* _WORK TO COMPLETE_: Repeat the data in full. Drop every picture.

* _DATA EXCERPT_:
****************************************

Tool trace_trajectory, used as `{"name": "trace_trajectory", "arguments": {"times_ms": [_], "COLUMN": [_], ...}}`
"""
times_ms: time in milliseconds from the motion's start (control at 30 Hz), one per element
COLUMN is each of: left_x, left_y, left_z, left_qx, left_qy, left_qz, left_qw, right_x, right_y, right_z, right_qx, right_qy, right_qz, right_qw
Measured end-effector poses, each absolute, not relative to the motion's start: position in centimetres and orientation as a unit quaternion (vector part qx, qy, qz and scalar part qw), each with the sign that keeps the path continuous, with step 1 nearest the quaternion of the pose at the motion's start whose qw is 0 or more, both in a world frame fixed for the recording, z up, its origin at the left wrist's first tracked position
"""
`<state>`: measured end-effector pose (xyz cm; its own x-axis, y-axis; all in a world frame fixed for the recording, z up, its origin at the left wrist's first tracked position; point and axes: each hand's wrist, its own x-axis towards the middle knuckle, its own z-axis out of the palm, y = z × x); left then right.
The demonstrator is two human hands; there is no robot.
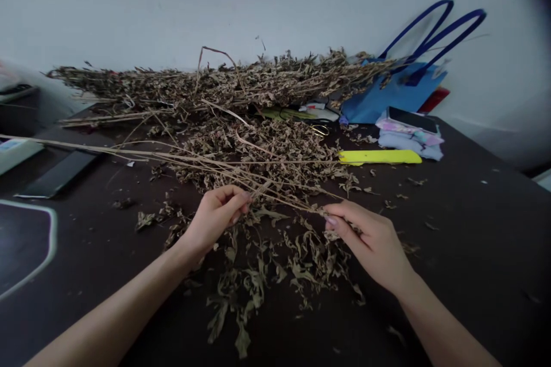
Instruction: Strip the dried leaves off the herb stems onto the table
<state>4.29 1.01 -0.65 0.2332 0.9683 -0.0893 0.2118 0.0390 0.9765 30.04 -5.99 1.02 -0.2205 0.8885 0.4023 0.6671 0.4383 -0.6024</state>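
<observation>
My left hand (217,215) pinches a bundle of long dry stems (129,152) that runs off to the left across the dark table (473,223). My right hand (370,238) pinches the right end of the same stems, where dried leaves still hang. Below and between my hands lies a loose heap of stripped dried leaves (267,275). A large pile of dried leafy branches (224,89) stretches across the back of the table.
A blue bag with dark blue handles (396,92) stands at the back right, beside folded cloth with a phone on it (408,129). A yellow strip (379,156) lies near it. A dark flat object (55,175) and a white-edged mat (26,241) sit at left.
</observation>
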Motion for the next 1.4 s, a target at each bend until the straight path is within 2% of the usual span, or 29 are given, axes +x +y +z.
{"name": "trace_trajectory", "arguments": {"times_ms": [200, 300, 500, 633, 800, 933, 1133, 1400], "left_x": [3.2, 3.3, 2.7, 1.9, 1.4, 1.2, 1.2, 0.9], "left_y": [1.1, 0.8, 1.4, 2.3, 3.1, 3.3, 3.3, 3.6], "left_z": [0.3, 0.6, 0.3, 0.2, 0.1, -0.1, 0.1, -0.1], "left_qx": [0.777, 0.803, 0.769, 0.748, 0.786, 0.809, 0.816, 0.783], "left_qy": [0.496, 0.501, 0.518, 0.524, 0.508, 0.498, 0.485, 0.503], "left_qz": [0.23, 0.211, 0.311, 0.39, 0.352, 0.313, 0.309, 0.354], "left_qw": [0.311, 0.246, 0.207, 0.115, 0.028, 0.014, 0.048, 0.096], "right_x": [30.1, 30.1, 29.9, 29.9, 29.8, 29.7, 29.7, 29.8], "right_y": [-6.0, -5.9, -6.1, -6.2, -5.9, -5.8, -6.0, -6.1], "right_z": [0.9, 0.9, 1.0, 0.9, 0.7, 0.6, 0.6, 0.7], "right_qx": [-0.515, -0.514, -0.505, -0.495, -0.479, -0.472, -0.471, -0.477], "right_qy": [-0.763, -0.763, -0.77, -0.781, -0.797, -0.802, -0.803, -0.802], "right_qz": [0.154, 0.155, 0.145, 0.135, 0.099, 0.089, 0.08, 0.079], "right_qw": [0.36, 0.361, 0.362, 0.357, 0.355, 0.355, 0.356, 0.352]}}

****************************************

* _SOLUTION TO THE EXERCISE_:
Tool trace_trajectory, used as `{"name": "trace_trajectory", "arguments": {"times_ms": [_], "COLUMN": [_], ...}}`
"""
times_ms: time in milliseconds from the motion's start (control at 30 Hz), one per element
COLUMN is each of: left_x, left_y, left_z, left_qx, left_qy, left_qz, left_qw, right_x, right_y, right_z, right_qx, right_qy, right_qz, right_qw
Measured end-effector poses, each absolute, not relative to the motion's start: position in centimetres and orientation as a unit quaternion (vector part qx, qy, qz and scalar part qw), each with the sign that keeps the path continuous, with step 1 nearest the quaternion of the pose at the motion's start whose qw is 0 or more, both in a world frame fixed for the recording, z up, its origin at the left wrist's first tracked position
"""
`<state>`: measured end-effector pose (xyz cm; its own x-axis, y-axis; all in a world frame fixed for the recording, z up, its origin at the left wrist's first tracked position; point and axes: each hand's wrist, its own x-axis towards the middle knuckle, its own z-axis out of the palm, y = z × x); left then right.
The demonstrator is two human hands; there is no robot.
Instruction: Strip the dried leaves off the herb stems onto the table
<state>4.29 1.01 -0.65 0.2332 0.9683 -0.0893 0.2118 0.0390 0.9765 30.04 -5.99 1.02 -0.2205 0.8885 0.4023 0.6671 0.4383 -0.6024</state>
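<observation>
My left hand (217,215) pinches a bundle of long dry stems (129,152) that runs off to the left across the dark table (473,223). My right hand (370,238) pinches the right end of the same stems, where dried leaves still hang. Below and between my hands lies a loose heap of stripped dried leaves (267,275). A large pile of dried leafy branches (224,89) stretches across the back of the table.
A blue bag with dark blue handles (396,92) stands at the back right, beside folded cloth with a phone on it (408,129). A yellow strip (379,156) lies near it. A dark flat object (55,175) and a white-edged mat (26,241) sit at left.
</observation>
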Motion for the next 1.4 s, a target at each bend until the straight path is within 2% of the usual span, or 29 are given, axes +x +y +z.
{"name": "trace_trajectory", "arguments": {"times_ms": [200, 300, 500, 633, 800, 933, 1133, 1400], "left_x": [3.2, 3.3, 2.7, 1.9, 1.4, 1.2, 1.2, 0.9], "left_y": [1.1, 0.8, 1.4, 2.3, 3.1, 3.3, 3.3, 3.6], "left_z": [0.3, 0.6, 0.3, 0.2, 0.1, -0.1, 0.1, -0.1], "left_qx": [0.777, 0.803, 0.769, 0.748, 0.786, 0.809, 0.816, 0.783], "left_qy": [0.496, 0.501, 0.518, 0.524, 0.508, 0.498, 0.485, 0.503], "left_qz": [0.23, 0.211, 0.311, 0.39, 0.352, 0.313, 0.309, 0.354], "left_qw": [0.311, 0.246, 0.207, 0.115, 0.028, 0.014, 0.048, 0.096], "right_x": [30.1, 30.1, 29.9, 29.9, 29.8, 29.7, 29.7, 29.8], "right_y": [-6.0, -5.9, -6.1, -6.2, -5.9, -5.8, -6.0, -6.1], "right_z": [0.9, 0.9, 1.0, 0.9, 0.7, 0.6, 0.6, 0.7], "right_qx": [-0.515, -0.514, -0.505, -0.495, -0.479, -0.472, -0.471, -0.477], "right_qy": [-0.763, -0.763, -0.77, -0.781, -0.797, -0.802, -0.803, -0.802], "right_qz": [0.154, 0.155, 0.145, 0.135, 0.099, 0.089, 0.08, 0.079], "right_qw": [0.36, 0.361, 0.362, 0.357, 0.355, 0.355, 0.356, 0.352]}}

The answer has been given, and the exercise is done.